§ PROBLEM TO SOLVE
Each line of the listing below that includes "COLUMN" should be reported.

§ AVAILABLE DATA
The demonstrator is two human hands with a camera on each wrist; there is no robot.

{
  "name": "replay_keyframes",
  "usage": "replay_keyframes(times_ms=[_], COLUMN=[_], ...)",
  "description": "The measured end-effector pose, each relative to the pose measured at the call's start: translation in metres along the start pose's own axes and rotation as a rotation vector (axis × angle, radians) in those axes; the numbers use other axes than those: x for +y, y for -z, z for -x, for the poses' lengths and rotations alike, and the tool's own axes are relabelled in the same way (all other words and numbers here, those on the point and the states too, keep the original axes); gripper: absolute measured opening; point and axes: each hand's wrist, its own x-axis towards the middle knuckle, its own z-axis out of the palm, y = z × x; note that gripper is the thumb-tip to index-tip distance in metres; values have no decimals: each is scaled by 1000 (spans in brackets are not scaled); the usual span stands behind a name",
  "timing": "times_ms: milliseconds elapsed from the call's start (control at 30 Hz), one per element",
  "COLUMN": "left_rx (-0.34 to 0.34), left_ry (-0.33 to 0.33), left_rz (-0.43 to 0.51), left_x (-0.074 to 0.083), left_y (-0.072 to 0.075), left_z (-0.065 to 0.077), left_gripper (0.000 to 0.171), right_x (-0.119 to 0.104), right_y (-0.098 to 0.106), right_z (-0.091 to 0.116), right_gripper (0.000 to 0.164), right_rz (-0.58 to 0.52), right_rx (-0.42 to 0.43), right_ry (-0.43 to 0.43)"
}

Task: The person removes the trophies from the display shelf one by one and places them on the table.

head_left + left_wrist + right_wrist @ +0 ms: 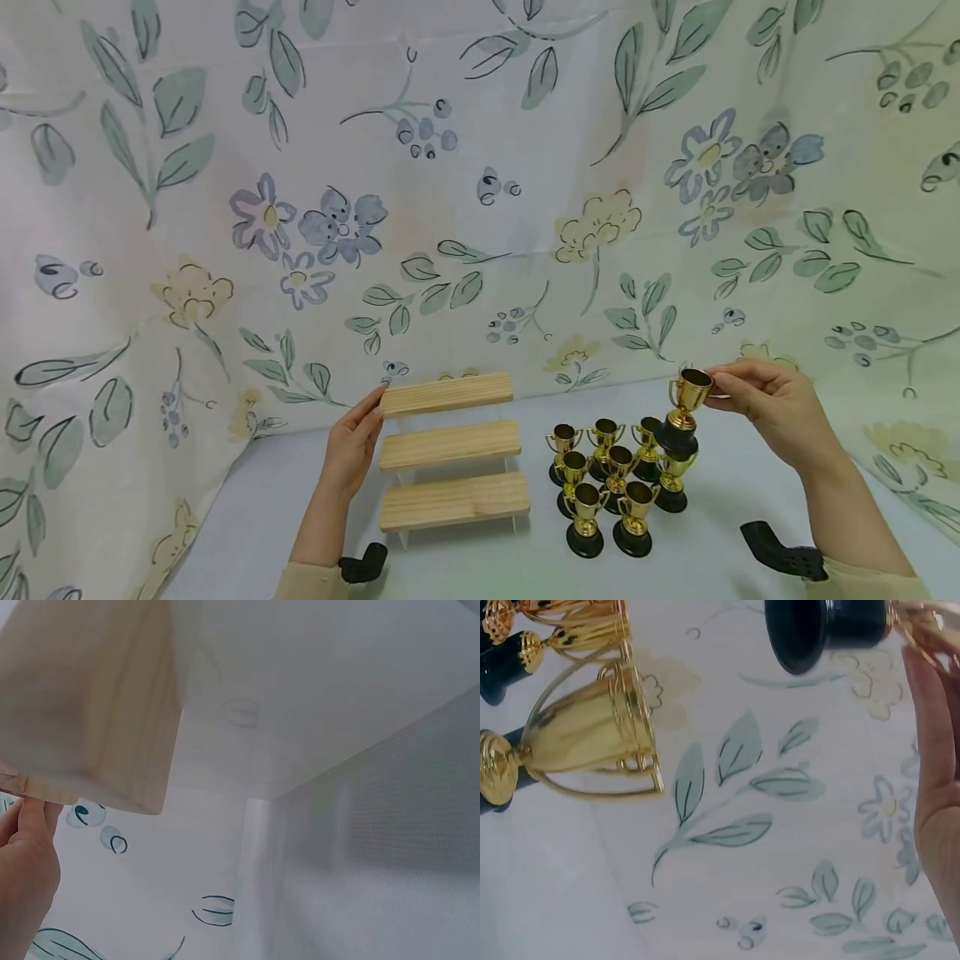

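Observation:
A three-tier display stand with pale wooden boards (453,446) and translucent supports stands left of centre. My left hand (351,446) holds the left end of its top board, fingers at the edge; in the left wrist view a lower board (135,712) hides part of that grip. My right hand (776,408) pinches a small gold trophy cup (688,390) by its side, upright and raised. Its black base (799,634) shows above the standing cups in the right wrist view. Below it in the head view is another gold trophy (675,467) at the group's right edge.
Several matching gold trophies (587,504) on black bases stand close together right of the stand, on a white tabletop (465,575). A floral cloth (450,192) hangs behind. Black wrist straps (783,554) show at both cuffs.

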Motion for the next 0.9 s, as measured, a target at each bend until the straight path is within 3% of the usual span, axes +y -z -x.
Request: replay_keyframes(times_ms=[267,633,900], left_rx=[-18,-16,-10], left_ry=[13,10,5], left_rz=[4,6,2], left_x=[0,1,2], left_y=[2,-1,-2], left_z=[2,2,2], left_gripper=[53,54,53], right_x=[10,28,41], right_y=[14,32,38], right_z=[17,38,50], right_gripper=[31,38,41], right_rz=[232,74,-62], right_rx=[-183,-347,-372], right_ry=[-190,-329,-373])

§ TASK OUTPUT
  "usage": "replay_keyframes(times_ms=[_], COLUMN=[_], ...)",
  "COLUMN": "left_rx (-0.34 to 0.34), left_ry (-0.33 to 0.33), left_rz (-0.43 to 0.51), left_x (-0.074 to 0.083), left_y (-0.072 to 0.075), left_z (-0.065 to 0.077), left_gripper (0.000 to 0.171), right_x (-0.119 to 0.104), right_y (-0.098 to 0.106), right_z (-0.091 to 0.116), right_gripper (0.000 to 0.164), right_rz (-0.58 to 0.52), right_rx (-0.42 to 0.43), right_ry (-0.43 to 0.43)"

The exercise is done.